* **Brief**: Locate "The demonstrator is" in the listing below, then output the line holding it and every line after it, exactly and with nothing else.

* **Input data**:
----

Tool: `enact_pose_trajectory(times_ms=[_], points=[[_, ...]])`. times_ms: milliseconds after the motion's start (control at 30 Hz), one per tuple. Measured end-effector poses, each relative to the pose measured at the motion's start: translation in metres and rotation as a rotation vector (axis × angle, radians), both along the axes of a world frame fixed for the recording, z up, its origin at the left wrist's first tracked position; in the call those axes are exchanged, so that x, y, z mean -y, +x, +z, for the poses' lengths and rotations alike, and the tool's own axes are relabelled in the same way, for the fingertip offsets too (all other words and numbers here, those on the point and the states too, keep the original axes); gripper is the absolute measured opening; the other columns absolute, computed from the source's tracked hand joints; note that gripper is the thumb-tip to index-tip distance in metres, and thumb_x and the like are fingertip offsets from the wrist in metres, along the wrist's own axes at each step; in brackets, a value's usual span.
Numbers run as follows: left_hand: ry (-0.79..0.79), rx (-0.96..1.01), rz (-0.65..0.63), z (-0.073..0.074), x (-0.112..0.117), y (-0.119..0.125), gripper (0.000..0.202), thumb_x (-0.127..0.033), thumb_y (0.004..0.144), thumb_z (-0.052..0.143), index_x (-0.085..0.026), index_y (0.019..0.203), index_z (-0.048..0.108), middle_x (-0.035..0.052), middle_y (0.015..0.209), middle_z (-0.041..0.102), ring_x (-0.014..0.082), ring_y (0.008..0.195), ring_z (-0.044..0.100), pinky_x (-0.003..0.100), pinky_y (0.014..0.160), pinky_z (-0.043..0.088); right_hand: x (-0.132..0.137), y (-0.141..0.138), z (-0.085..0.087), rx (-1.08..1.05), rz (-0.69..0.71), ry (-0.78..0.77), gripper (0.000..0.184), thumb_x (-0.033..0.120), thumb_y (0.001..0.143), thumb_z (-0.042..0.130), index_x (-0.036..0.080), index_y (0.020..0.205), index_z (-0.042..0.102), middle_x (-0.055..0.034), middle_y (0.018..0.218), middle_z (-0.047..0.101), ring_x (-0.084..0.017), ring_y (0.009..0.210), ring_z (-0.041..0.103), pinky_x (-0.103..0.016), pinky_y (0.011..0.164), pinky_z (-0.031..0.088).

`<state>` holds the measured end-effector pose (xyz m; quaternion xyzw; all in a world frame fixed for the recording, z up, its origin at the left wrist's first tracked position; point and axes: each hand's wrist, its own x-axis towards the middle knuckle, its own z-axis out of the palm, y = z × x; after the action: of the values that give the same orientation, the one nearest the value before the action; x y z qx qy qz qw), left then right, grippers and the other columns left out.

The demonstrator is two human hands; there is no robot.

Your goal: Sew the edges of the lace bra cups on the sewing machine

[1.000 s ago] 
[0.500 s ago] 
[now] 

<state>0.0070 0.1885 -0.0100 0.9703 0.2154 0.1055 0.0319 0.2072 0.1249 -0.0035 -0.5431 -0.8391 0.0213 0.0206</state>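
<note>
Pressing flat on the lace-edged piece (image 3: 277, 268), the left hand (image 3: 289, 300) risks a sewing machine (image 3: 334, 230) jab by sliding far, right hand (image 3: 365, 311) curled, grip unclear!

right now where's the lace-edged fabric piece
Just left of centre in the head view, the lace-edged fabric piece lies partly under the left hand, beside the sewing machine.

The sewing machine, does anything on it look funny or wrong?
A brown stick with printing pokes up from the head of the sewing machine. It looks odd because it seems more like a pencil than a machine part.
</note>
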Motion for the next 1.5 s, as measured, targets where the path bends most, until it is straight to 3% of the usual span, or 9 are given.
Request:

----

* **Exercise answer**:
The demonstrator is two human hands; there is no robot.

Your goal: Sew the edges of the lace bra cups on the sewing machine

[1.000 s ago] 
[0.500 s ago] 
[now] 

<state>0.0070 0.1885 -0.0100 0.9703 0.2154 0.1055 0.0319 0.2072 0.1249 -0.0035 -0.5431 -0.8391 0.0213 0.0206</state>
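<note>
Pressing flat on the lace-edged piece (image 3: 277, 268), the left hand (image 3: 289, 300) risks a sewing machine (image 3: 334, 230) jab by sliding far, right hand (image 3: 365, 311) curled, grip unclear!

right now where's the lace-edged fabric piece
Just left of centre in the head view, the lace-edged fabric piece lies partly under the left hand, beside the sewing machine.

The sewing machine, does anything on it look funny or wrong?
A brown stick with printing pokes up from the head of the sewing machine. It looks odd because it seems more like a pencil than a machine part.
</note>
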Motion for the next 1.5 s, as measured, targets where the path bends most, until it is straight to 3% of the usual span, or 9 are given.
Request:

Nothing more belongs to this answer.